Надо отметить, что в нашей семье каждый выезд за пределы Таджикистана (это происходило во время родительских отпусков) приводил к некоторой перемене во взглядах, и та глубокая уверенность, что в России лучше и русские лучше, да хоть бы даже и не лучше, а все-таки они русские и уже одним этим несказанно хороши, несколько скукоживалась. Вера сталкивалась с мелочной практикой и, как это часто бывает, давала трещину.
Так, например, однажды в городе Саратове отец увидел, как грузчик, скинув с борта грузовика мешок с огурцами к порогу овощного магазина, тут же на этот мешок сел и стал неторопливо закуривать.
Отец, весь прежний опыт которого, почерпнутый на таджикских базарах, говорил ему, что человек никак не должен и никак не может сидеть на мешке с огурцами, обеспокоился их судьбой и, обратившись к грузчику, спросил:
— Мужик, ты что ж это на огурцы-то сел?!
На что тот, повернув голову, невозмутимо ответил:
— А на каво я сяду?

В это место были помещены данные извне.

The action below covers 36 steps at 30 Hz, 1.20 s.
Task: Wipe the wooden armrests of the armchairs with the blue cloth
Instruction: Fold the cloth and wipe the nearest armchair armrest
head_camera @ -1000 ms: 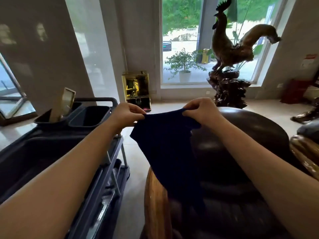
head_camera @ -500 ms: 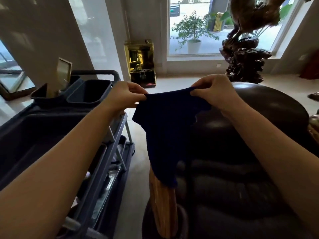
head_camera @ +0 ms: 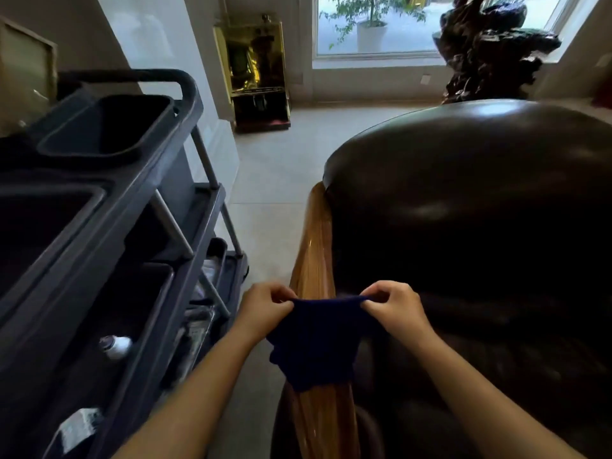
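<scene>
Pale floor tiles (head_camera: 271, 180) run between a dark cleaning cart (head_camera: 109, 226) and the dark leather armchair (head_camera: 463, 210). Your left hand (head_camera: 261, 309) and right hand (head_camera: 394, 306) each pinch a top corner of the blue cloth (head_camera: 314, 342), stretched between them, hanging over the wooden armrest (head_camera: 313, 260) along the armchair's left edge.

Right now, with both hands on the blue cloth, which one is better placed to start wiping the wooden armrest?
Probably the left hand: it pinches the blue cloth beside the wooden armrest, whereas the right hand sits over the dark leather seat.
</scene>
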Each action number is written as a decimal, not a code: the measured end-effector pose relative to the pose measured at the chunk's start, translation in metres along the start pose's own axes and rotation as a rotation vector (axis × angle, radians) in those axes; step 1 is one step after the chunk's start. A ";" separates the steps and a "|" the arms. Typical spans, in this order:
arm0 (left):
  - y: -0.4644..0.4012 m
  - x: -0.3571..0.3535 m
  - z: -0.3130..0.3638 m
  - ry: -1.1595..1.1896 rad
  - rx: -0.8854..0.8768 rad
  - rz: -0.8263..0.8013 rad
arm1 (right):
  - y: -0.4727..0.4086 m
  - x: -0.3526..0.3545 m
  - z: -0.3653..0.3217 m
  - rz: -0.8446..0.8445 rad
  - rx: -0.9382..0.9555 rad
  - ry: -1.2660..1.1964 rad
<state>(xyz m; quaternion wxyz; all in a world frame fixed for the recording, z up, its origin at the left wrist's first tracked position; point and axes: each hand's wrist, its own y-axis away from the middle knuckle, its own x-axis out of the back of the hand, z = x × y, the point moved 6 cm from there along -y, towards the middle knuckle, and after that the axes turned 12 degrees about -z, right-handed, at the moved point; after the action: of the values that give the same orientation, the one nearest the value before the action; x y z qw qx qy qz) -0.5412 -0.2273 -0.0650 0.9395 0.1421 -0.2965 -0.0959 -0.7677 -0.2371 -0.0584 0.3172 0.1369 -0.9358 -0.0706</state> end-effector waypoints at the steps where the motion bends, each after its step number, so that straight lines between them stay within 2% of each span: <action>1: -0.008 -0.010 -0.015 0.006 0.020 -0.004 | -0.005 -0.011 0.015 -0.005 -0.012 -0.016; 4: -0.034 -0.042 -0.063 0.015 0.022 0.026 | -0.025 -0.051 0.060 0.021 -0.027 -0.015; 9: -0.050 -0.079 -0.111 -0.112 -0.083 0.094 | -0.034 -0.111 0.107 0.012 -0.007 0.046; 15: -0.036 -0.103 -0.130 -0.231 -0.229 0.100 | -0.023 -0.140 0.137 0.023 -0.019 0.052; 18: -0.023 -0.106 -0.128 -0.299 -0.278 0.314 | -0.014 -0.135 0.141 0.208 0.003 0.050; 20: -0.025 -0.111 -0.122 -0.393 -0.246 0.421 | -0.019 -0.137 0.133 0.263 0.032 0.140; 25: -0.058 -0.151 -0.132 -0.632 -0.033 0.291 | -0.046 -0.170 0.144 0.138 -0.040 0.263; 31: -0.076 -0.164 -0.152 -0.621 0.097 0.339 | -0.065 -0.187 0.164 0.182 -0.059 0.175; 36: -0.099 -0.154 -0.149 -0.589 0.149 0.357 | -0.096 -0.180 0.157 0.183 -0.032 0.214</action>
<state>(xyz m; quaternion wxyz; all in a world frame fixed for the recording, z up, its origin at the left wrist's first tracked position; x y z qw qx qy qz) -0.5879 -0.2481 -0.2957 0.8026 0.1225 -0.5811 0.0550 -0.7062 -0.2672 -0.3066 0.4225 0.0528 -0.9039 -0.0412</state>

На тебя, что ли?..
Потом все переменилось. Таджикский народ взял, как говорится, свою судьбу в собственные руки. Разумеется, это привело к огромным несчастьям, жертвам, подлости и обманам. Однако стало понятно, что судьба его — вовсе не судьба инвалида или слепца. Точнее, такого же слепца и инвалида, как все народы, неспособные оградить свои интересы от посягательств сильных мира сего. Как все. Ничуть не слепее и не инвалидней.